Trade barriers on Chinese EVs a ‘big trap’, says Stellantis CEO
Placing 100 percent tariffs on Chinese cars, as the United States has just done, is a “huge trap”, the head of the Stellantis automobile group said Thursday.
“When you put a bubble around a market, whether it is the American market or the European market, the first thing you do is create massive inflation within the bubble,” said Carlos Tavares, whose group includes brands from France , Italy and the United States .
“And when you create inflation, you hurt the purchasing power of the middle class and you accentuate the technological gap between those within the bubble and those outside who are busy conquering the world,” he said in an interview on French television.
On Tuesday, US President Joe Biden announced the quadrupling of customs duties on Chinese electric cars to 100 percent.
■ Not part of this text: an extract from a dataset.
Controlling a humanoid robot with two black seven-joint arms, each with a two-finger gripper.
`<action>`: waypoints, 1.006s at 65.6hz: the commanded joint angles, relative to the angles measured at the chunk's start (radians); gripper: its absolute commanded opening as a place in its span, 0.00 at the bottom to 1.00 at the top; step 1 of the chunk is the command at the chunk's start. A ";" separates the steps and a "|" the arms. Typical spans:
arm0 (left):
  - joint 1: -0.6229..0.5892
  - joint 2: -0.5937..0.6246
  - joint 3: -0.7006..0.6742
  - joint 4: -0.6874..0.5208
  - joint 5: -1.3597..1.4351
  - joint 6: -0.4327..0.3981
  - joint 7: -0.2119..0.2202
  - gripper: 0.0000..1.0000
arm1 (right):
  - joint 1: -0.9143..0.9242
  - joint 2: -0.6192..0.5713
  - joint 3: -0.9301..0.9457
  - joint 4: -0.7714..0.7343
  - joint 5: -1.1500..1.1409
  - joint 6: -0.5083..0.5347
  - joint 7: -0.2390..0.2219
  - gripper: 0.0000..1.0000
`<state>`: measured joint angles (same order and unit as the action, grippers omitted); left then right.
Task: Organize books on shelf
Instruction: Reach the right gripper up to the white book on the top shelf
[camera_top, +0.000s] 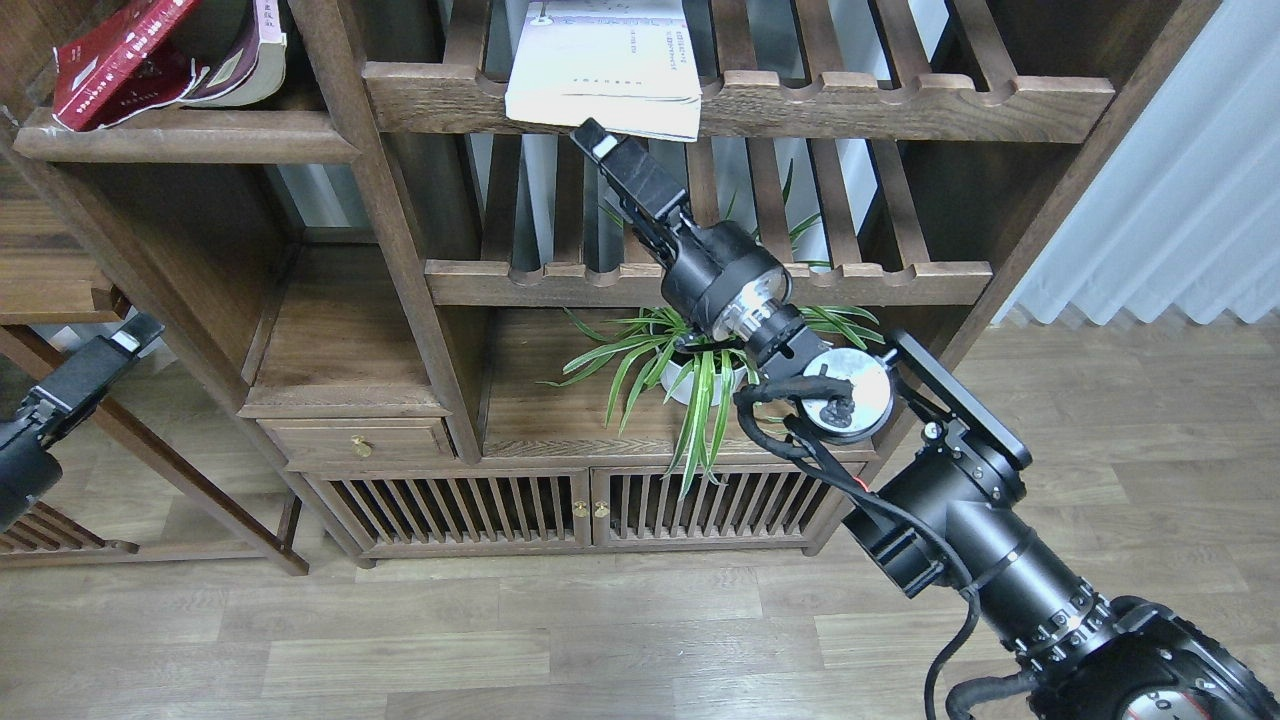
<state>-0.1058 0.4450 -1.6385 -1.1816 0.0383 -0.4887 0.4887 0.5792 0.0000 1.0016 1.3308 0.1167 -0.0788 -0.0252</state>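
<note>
Soft, even daylight comes through the white curtain (1150, 200) at right. Focus is sharp, with mild glare on the floor (500, 640).

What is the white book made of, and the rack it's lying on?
The white book looks like a paper paperback with a matte cover: its cover edge is thin and soft-looking. The slatted rack looks like dark-stained wood with a dull finish: grain lines show along its notched front rail.

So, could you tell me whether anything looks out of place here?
Yes. The white book lies flat on a slatted rack, overhanging its front rail, not on the plank shelf, where two books slump askew.
</note>
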 joint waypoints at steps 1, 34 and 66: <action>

The same day, Stellantis agreed to form a joint venture with its Chinese partner Leapmotor to manufacture electric cars that will be exported to France, Italy, Belgium, the Netherlands, Germany and Spain starting in September.
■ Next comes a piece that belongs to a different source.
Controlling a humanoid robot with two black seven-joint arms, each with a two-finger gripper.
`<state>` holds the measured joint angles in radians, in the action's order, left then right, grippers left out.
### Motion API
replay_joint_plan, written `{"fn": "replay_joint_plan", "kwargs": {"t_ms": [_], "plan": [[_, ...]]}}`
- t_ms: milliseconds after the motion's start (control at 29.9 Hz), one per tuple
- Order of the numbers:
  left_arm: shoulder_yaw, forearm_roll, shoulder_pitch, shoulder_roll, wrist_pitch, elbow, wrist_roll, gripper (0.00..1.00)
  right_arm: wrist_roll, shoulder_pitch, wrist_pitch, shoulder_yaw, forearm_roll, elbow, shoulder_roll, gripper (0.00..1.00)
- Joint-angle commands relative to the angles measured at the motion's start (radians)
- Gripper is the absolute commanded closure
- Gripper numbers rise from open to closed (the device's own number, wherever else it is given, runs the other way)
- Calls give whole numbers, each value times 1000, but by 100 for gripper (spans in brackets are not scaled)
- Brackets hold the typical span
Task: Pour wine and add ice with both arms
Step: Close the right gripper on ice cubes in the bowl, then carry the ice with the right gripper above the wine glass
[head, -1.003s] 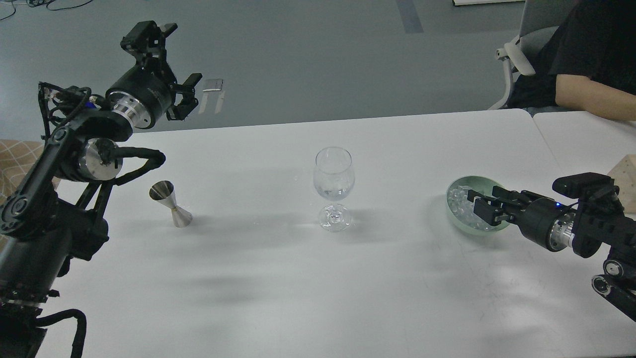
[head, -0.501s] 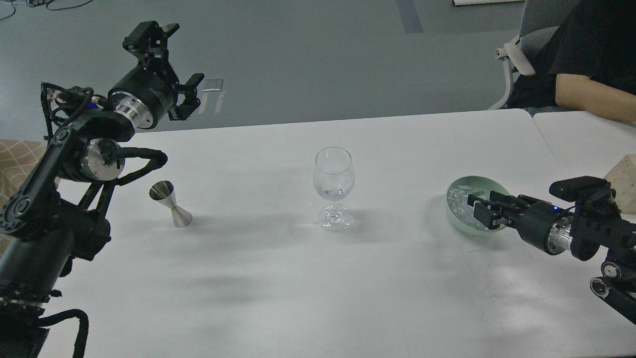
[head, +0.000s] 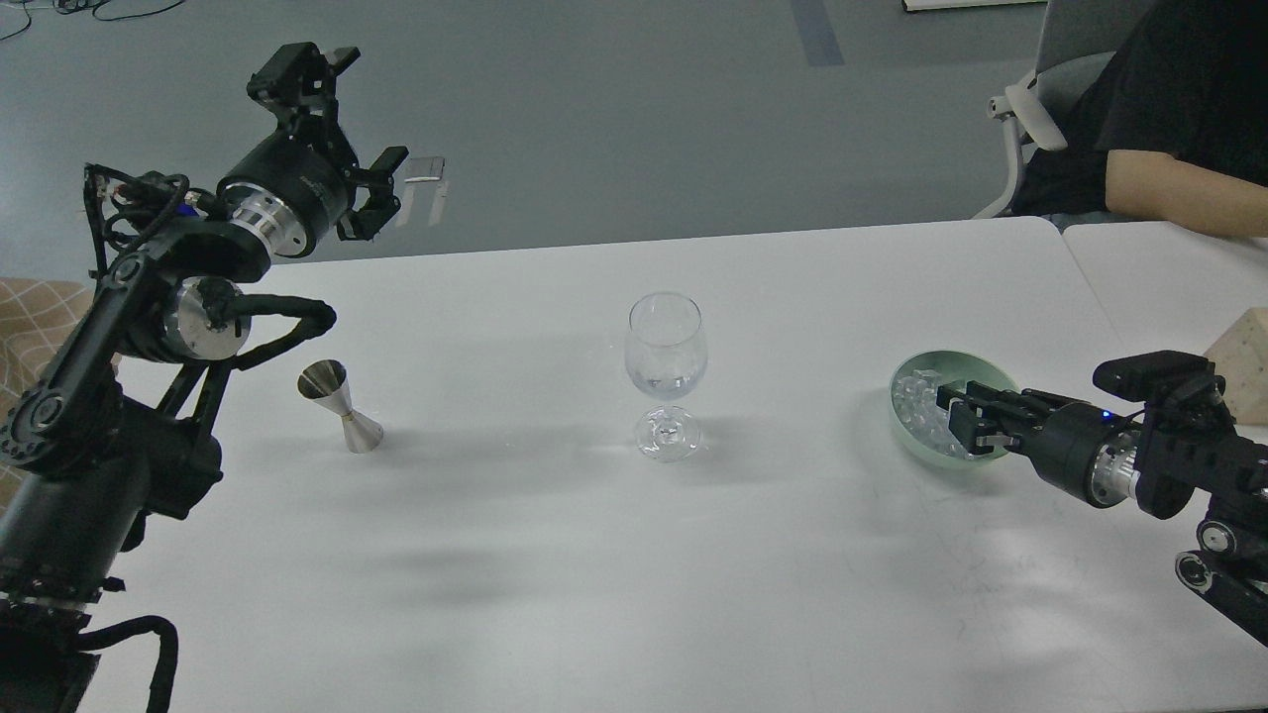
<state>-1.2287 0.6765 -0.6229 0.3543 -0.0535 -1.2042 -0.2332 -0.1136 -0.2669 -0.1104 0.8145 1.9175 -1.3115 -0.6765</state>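
Observation:
A clear wine glass (head: 666, 347) stands upright at the table's middle with a little colourless wine (head: 666, 383) in the bottom of its bowl. A pale green bowl (head: 981, 360) at the right holds the heap of clear ice (head: 913, 404). My right gripper (head: 959, 416) lies low over the bowl's near right side, fingertips among the ice; its dark fingers hide whether it holds a cube. My left gripper (head: 384, 188) is raised above the table's far left edge, open and empty.
A steel jigger (head: 342, 406) stands on the table at the left, below my left arm. A wooden block (head: 1243, 342) sits at the right edge. A seated person's arm (head: 1179, 193) rests on the adjoining table at the far right.
My right gripper has drawn back slightly to the right over the bowl. My left gripper has shifted very little. The glass and jigger have not moved.

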Motion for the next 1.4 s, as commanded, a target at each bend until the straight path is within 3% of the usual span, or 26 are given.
{"fn": "replay_joint_plan", "kwargs": {"t_ms": [0, 67, 134, 201, 669, 970, 1204, 1371], "plan": [[0, 0, 0, 0, 1, 0, 0, 2, 0, 2, -5, 0, 0, 0, 0, 75], [0, 0, 0, 0, 0, 0, 0, 2, 0, 2, -5, 0, 0, 0, 0, 80], [0, 0, 0, 0, 0, 0, 0, 2, 0, 2, -6, 0, -2, 0, 0, 95], [0, 0, 0, 0, 0, 0, 0, 2, 0, 0, -6, 2, -2, -2, 0, 100], [0, 2, 0, -2, 1, -11, -2, 2, 2, -113, -6, 12, -22, -121, -52, 100], [1, 3, 2, -2, 3, -11, 0, 2, 12, -352, -66, -3, -55, -175, -55, 100], [2, 3, 3, -3, 3, -11, -2, 2, 12, -604, -95, -233, -106, -169, 29, 100], [2, 3, 3, -3, 3, -11, 0, 2, 17, -684, -107, -313, -124, -164, 122, 100]]}}
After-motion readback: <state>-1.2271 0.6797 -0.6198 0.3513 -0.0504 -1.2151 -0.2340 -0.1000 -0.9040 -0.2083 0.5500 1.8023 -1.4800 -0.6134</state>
The European Union in September 2023 opened an investigation into Chinese subsidies for electric vehicles, accusing Beijing of distorting competition.
To get around any possible trade barriers, Leapmotor plans to produce cars in Europe, following fellow Chinese makers BYD, which has announced a new factory in Hungary, and Chery, which plans to manufacture in Spain.
By producing in Europe, they will be eligible for French government programmes that subsidise the sticker price of electric cars, making them more affordable.
Asked whether the agreement did not amount to “bringing the wolf into the sheep pen”, Tavares said Leapmotor sales in Europe would result “in profits for Stellantis, which then pays taxes in France and Europe.”
“We did not wait until there were Chinese manufacturers who were big enough to buy Western manufacturers,” he argued.